Posted on 10/10/2002 4:37:30 AM PDT by dennisw

NARA JOURNAL

Japanese Masters Get Closer to the Toilet Nirvana

By JAMES BROOKE

NARA, Japan — Japan's toilet wars started in February, when Matsushita engineers here unveiled a toilet seat equipped with electrodes that send a mild electric charge through the user's buttocks, yielding a digital measurement of body-fat ratio.

Unimpressed, engineers from a rival company, Inax, counterattacked in April with a toilet that glows in the dark and whirs up its lid after an infrared sensor detects a human being. When in use, the toilet plays any of six soundtracks, including chirping birds, rushing water, tinkling wind chimes, or the strumming of a traditional Japanese harp.

In a Japanese house, "the only place you can be alone and sit quietly is likely to be the toilet," said Masahiro Iguchi, marketing chief for Inax.

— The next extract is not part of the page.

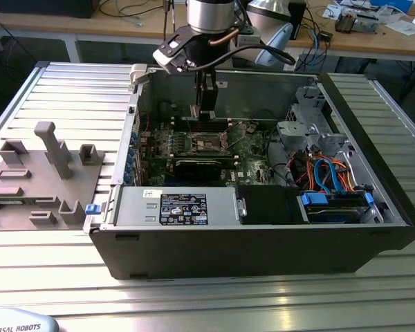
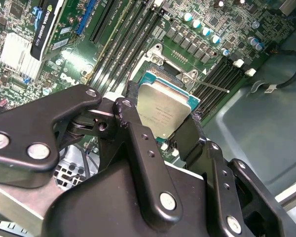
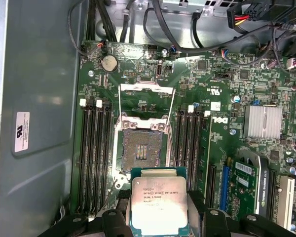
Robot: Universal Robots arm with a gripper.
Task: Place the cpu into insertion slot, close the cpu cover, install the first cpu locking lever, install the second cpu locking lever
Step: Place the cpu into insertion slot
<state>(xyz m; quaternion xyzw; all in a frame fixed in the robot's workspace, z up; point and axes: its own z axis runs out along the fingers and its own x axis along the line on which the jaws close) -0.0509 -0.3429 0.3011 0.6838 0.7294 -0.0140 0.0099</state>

This may be one explanation for the ferocious toilet research going on in Japan. This is a nation famously addicted to gadgetry of any variety, and the addiction clearly extends to the bathroom. Another factor stimulating toilet research is the fact that Japan's population is peaking and the number of households is expected to start declining by the end of the decade. Some money can be made by exporting toilets to countries with comparatively primitive toilet cultures, like China and Vietnam. But in Japan the real sales growth will be found by adding exotic toilet features.

Matsushita, for example, introduced in May a $3,000 throne that not only greets a user by flipping its lid, but also by blasting its twin air nozzles — air-conditioning in the summer, heat in the winter. Patting this Cadillac of toilets, Hiroyuki Matsui, chief engineer here, said, "You can bring a bathroom temperature down by 7 degrees Celsius in 30 seconds."

Then in June, Toto, Japan's toilet giant, came out with WellyouII, a toilet that automatically measures the user's urine sugar levels by making a collection with a little spoon held by a retractable, mechanical arm.

Whether a home medical center or a Zen space for meditation, the toilet of the future will probably emerge from laboratories like the ones here at the Matsushita Electric Industrial Company — workshops so secretive and competitive that a visiting reporter and photographer were not allowed inside.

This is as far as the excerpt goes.